Weissmann, poeta do espaço

Com a morte de Franz Weissmann, o Brasil perde um dos reinventores de seu universo imaginário. Isto é, nossa capacidade de criar beleza ficou menor. Há menos um operário da beleza trabalhando agora em território nacional. Digo isso porque, sem sombra de dúvida, com sua criatividade, esse austro-brasileiro marcou algumas de nossas cidades com a presença de suas esculturas formalmente despojadas e ricas de um mistério lúcido: a arte como produto de uma geometria sensível, de um jogo de probabilidades formais, quase um brinquedo.
Franz era de poucas palavras, mas de muito afeto. Conheci-o na casa de Mário Pedrosa, em 1952, talvez; eu com 22 anos, ele com 40; eu ardendo entre a racionalidade e o delírio; ele, contido, redescobrindo o sonho na geometria. Depois, mudou-se de Belo Horizonte para o Rio e veio morar, por acaso, no mesmo prédio em que eu morava e no mesmo andar; porta com porta, na rua Visconde de Pirajá, em Ipanema, em cima de uma loja que vendia cerâmica. Tornamo-nos amigos e essa proximidade afetuosa durou até outro dia, quando seu coração parou de bater.

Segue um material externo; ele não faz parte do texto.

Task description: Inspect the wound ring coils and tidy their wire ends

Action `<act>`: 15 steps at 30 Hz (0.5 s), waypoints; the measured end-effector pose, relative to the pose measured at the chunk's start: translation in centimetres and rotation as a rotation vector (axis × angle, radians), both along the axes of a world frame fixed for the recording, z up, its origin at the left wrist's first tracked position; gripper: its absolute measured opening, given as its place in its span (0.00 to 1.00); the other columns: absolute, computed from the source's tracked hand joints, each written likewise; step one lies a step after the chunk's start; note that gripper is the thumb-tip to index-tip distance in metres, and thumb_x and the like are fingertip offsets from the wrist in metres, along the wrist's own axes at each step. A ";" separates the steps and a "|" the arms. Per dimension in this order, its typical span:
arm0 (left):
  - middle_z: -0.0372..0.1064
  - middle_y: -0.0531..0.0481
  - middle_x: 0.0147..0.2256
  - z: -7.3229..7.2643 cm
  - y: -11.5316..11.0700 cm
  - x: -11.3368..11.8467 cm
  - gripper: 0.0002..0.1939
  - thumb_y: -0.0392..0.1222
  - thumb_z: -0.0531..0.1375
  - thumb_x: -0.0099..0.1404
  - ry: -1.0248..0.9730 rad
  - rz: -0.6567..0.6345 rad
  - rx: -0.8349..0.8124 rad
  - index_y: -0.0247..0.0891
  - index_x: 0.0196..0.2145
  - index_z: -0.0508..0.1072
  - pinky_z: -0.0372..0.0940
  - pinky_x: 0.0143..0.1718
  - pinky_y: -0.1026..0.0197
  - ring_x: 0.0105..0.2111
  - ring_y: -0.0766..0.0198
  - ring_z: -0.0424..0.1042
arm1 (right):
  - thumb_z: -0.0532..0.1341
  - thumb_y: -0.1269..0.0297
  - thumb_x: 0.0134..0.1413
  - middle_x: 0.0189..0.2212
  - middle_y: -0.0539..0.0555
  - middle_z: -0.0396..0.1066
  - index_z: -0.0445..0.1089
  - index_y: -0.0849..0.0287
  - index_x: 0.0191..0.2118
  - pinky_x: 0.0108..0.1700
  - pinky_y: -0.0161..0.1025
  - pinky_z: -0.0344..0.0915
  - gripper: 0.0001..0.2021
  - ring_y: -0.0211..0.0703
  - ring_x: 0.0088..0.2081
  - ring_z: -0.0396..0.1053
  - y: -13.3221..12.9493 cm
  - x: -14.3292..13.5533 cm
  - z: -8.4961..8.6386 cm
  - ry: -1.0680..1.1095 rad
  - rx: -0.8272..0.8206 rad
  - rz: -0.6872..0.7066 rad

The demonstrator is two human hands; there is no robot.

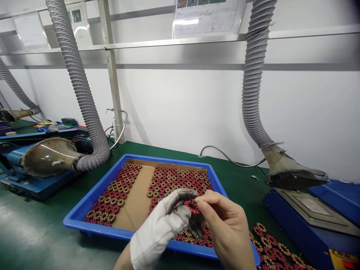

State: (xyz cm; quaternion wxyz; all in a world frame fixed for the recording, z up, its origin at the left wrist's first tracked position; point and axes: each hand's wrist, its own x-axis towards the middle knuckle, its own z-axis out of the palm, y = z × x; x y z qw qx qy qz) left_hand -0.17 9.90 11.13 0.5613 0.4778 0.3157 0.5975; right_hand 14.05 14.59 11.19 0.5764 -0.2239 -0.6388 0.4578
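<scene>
In my left hand point(165, 225), which wears a white glove with dark, stained fingertips, is a small ring-shaped motor stator point(192, 206) with red windings. The gloved fingers are closed around its side. My right hand point(225, 221) is bare, its thumb and forefinger pinched together at the stator's upper right edge. Whatever lies between those fingertips is too small to make out. Below both hands, a blue tray point(98, 231) lined with cardboard holds many similar stators point(174, 180) in red and copper, laid in rows.
More stators point(272, 247) lie on the green bench right of the tray. A blue device with a metal plate point(312, 210) stands there beneath an extraction hood point(295, 174). Another hood point(50, 155) hangs over blue equipment at left. A metal conduit point(230, 159) runs along the wall.
</scene>
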 end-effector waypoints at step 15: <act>0.68 0.53 0.25 0.0 0.0 0.9 0.19 0.56 0.64 0.61 -0.160 -0.161 -0.001 0.38 0.38 0.68 0.57 0.16 0.72 0.17 0.68 0.70 | 0.61 0.61 0.62 0.26 0.48 0.65 0.72 0.55 0.32 0.30 0.34 0.57 0.08 0.38 0.28 0.62 1.2 3.2 0.8 -0.293 0.098 0.197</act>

Naqueles anos, a arte brasileira vivia um momento de ruptura e reinvenção: ruptura com a tradição modernista, que nascera nacionalista e mais tarde adquirira um traço social e regional com Cândido Portinari. A Segunda Guerra Mundial favoreceu o desdobramento autônomo da arte brasileira por interromper o contato com a arte européia. O fim da guerra, de um lado, permitiu o reatamento do intercâmbio cultural e, de outro, gerou um otimismo que se refletiu em iniciativas culturais como a criação da Bienal de São Paulo. Foi na 1ª Bienal que Franz Weissmann tomou conhecimento da arte de Max Bill, cuja obra "Unidade Tripartida" ganhou o grande prêmio do certame. Bill era o líder do grupo concretista de Ulm e o principal herdeiro das vanguardas construtivas. Mário Pedrosa descobrira a arte concreta de Bill e via nela uma nova expressão do internacionalismo socialista de que fora adepto e militante. Tratava-se de uma linguagem geométrica, universal por definição, sem laivos de nacionalismo ou regionalismo.

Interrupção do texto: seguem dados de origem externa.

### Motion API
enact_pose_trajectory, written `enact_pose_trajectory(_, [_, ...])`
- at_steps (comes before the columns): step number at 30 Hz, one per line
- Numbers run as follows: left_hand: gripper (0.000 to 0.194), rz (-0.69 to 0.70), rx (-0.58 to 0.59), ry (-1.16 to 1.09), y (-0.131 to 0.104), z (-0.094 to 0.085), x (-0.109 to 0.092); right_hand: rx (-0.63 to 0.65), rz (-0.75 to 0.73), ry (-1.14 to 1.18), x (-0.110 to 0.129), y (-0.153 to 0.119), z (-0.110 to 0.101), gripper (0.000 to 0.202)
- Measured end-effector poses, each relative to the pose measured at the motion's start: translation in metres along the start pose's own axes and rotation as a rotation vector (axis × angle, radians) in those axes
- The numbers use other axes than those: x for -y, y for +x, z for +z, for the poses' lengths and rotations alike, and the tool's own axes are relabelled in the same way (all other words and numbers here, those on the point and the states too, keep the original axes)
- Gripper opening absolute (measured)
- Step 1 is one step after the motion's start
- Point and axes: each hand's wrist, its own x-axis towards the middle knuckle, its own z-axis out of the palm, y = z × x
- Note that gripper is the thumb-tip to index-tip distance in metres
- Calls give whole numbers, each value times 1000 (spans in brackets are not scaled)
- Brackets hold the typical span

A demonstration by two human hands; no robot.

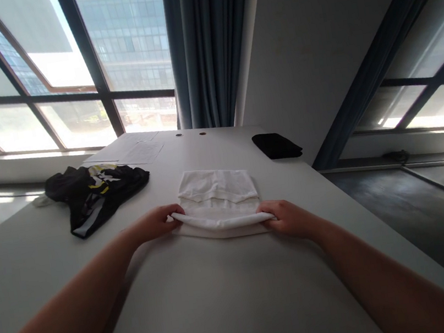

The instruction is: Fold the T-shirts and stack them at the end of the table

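Observation:
A white cloth garment (216, 187), partly folded, lies on the white table (224, 294) in front of me. Its near edge is lifted in a roll-like fold between my hands. My left hand (159, 220) pinches the left end of that fold. At the right end, my right hand (286, 217) grips the same fold with the fingers closed round it. A layer of the white cloth rests on the table under the raised edge. The exact kind of garment cannot be made out.
On the left lies a crumpled black garment (96, 191) with a yellow and white print. A folded black cloth (277, 145) sits at the table's right edge. Paper sheets (142, 148) lie at the far left, and two round cable holes (202, 134) mark the far edge.

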Motion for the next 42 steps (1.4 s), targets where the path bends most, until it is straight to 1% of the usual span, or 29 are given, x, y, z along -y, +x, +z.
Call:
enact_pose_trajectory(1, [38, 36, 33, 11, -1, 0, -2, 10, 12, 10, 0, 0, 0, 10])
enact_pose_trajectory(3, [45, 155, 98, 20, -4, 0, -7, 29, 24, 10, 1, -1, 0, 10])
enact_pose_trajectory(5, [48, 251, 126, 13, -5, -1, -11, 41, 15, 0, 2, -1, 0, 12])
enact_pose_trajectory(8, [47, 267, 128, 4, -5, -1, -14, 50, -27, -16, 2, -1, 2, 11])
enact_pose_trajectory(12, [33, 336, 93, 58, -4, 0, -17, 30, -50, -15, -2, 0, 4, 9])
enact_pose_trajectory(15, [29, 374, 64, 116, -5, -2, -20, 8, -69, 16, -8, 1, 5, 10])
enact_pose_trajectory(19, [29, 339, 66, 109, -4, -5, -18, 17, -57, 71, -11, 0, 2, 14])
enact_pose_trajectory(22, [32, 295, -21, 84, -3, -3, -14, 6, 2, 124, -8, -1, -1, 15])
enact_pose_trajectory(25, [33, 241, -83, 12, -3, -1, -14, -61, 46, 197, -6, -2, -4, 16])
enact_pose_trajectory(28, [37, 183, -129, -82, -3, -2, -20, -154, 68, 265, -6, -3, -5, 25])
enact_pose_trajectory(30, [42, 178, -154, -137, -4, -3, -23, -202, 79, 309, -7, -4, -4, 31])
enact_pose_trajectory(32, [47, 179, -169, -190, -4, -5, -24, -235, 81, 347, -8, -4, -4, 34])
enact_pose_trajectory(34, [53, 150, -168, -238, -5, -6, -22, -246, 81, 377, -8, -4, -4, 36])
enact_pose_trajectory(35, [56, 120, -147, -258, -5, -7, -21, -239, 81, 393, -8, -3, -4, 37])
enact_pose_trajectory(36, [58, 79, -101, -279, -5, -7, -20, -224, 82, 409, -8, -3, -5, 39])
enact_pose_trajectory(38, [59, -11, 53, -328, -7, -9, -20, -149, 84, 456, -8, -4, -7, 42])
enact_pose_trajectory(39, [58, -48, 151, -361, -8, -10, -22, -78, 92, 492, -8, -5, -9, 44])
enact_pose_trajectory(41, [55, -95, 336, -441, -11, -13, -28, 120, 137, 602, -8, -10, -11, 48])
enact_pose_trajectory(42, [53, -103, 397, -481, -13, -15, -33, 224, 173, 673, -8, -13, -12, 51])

O surgimento, no Brasil, da Bienal de São Paulo, em 1951, era um estímulo a mais para o reencontro da arte brasileira com a modernidade internacional. A premiação de Bill foi decisiva para a adesão dos jovens artistas à nova linguagem artística que, diga-se de passagem, quase nada tinha a ver com nosso passado artístico, recente ou longínquo.

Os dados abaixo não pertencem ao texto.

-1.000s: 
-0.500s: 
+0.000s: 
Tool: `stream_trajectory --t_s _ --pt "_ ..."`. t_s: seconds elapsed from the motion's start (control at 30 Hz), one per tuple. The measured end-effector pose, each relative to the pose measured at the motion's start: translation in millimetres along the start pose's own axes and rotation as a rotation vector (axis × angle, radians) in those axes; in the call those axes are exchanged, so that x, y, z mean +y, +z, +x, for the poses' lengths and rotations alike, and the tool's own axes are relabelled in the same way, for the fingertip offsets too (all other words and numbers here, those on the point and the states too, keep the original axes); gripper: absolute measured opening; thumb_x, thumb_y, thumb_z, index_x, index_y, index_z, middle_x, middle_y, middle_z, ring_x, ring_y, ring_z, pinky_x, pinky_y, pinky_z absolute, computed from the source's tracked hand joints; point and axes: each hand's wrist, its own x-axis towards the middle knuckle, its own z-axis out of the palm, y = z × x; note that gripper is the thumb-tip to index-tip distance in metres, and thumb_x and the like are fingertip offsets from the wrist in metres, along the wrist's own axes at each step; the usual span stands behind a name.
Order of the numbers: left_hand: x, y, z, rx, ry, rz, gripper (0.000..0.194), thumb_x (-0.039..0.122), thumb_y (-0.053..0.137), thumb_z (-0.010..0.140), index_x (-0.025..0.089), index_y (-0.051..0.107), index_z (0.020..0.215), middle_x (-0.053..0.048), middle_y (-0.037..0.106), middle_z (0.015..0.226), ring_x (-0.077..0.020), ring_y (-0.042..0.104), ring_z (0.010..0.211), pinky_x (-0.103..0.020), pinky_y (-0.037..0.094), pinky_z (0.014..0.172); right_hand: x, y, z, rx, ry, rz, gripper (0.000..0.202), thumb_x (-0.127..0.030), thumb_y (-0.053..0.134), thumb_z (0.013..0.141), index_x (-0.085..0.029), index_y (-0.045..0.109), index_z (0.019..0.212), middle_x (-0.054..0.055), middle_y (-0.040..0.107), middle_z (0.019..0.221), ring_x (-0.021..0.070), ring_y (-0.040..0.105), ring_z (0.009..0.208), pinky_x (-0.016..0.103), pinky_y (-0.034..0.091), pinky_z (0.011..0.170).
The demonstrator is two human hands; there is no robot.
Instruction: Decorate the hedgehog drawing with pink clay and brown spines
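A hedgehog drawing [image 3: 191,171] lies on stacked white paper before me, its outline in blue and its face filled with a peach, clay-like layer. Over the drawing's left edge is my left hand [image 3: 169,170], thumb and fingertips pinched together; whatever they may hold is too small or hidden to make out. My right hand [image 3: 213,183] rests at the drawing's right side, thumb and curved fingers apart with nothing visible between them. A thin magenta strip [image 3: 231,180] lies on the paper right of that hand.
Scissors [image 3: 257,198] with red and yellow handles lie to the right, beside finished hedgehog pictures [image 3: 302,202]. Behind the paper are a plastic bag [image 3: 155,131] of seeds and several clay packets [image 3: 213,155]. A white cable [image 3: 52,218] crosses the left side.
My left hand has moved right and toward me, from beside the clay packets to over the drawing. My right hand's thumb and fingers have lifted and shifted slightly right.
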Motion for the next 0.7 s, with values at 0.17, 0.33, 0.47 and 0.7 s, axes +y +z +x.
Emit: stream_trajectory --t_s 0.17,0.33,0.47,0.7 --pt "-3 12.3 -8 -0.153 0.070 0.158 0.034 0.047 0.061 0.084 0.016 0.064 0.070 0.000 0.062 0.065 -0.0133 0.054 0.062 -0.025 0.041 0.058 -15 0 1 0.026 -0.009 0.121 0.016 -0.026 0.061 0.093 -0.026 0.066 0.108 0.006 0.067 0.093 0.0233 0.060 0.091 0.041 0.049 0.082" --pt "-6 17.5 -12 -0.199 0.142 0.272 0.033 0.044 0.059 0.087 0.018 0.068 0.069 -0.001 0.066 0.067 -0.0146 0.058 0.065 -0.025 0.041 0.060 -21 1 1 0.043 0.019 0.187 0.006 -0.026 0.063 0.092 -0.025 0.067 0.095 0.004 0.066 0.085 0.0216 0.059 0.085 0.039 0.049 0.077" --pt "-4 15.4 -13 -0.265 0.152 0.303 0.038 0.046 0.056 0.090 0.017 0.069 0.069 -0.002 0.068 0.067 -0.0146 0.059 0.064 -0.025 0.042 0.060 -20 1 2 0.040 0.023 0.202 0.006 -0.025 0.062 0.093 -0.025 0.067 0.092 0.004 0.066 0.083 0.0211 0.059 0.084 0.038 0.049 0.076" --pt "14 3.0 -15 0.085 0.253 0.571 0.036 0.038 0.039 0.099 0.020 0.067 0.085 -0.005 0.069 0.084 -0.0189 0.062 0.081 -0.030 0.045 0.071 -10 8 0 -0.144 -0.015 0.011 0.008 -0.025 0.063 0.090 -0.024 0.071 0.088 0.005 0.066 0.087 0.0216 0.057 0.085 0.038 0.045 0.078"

Franz, austríaco de nascimento e de temperamento, sem muita dificuldade aderiu à nova estética, que adotou sem se desvincular de imediato da linguagem anterior, na qual se misturavam elementos figurativos com elementos geométricos. Com tal afinco entregou-se às novas experiências formais que, dois anos depois, já se libertara da influência de Bill, abandonando as superfícies contínuas e não-orientáveis maxbilianas para interessar-se sobretudo pelo vazio -o espaço- que veio para substituir, em sua escultura, todo e qualquer resquício da massa opaca. Datam dessa época as primeiras construções feitas com delgadas barras de alumínio que se desenvolvem no espaço, explorando-lhe a ambigüidade ao mesmo tempo que lhe definia os limites. Nessas obras, a forma se assemelha a um desenho tridimensional no interior do espaço -"dentro" dele-, funcionando como mero sinal, indicação ou sugestão que serve tão-somente para revelar do espaço a vazia plenitude, sua inesgotável potencialidade. Nos anos que se seguem, Weissmann elabora e apura essa expressão, descobrindo ritmos cada vez mais econômicos e incisivos para energizar o vazio. Chega finalmente a conceber estruturas de grande leveza, que oferecem ao espectador uma multiplicidade de perspectivas, de ângulos de visão, reveladores das inesperadas e ricas direções do espaço redescoberto. É a partir de então que Weissmann, chegado a essa economia limite da forma, volta a enriquecer suas construções, já agora preocupado com as orquestrações desses ritmos de linhas e vazios de que são exemplo duas de suas obras mais conhecidas daquela fase: "Torre" e "Ponte". No entanto tais obras ainda guardavam as características da construção racionalista do concretismo, que ele superaria nos anos seguintes, quando sua escultura ganhou um sentido mais aberto e poético, marca de sua produção escultórica desde então.
Mas são muitos os caminhos que ele descobre, as inovações que introduz, sem alarde, em suas esculturas. A descoberta do espaço adquire um significado mais substancial à medida que encontra a unidade interior entre a forma e o vazio, uma relação dialética sutil que tentaríamos expressar dizendo que, desde então, em sua obra, forma e espaço são o verso e o reverso um do outro. E essa íntima unicidade, mais espiritual do que material, impregna suas obras de um significado novo, como se, de súbito, forma e espaço se mostrassem a nós pela primeira vez.
A obra de Franz Weissmann veio enriquecer a escultura brasileira, acrescentando-lhe uma poética de rigor e leveza, rigor e vôo. No momento em que a morte a torna completa -como diria Sartre-, ele, Weissmann, converte-se nela que, desde agora, é o corpo disperso e imortal em que passará a existir.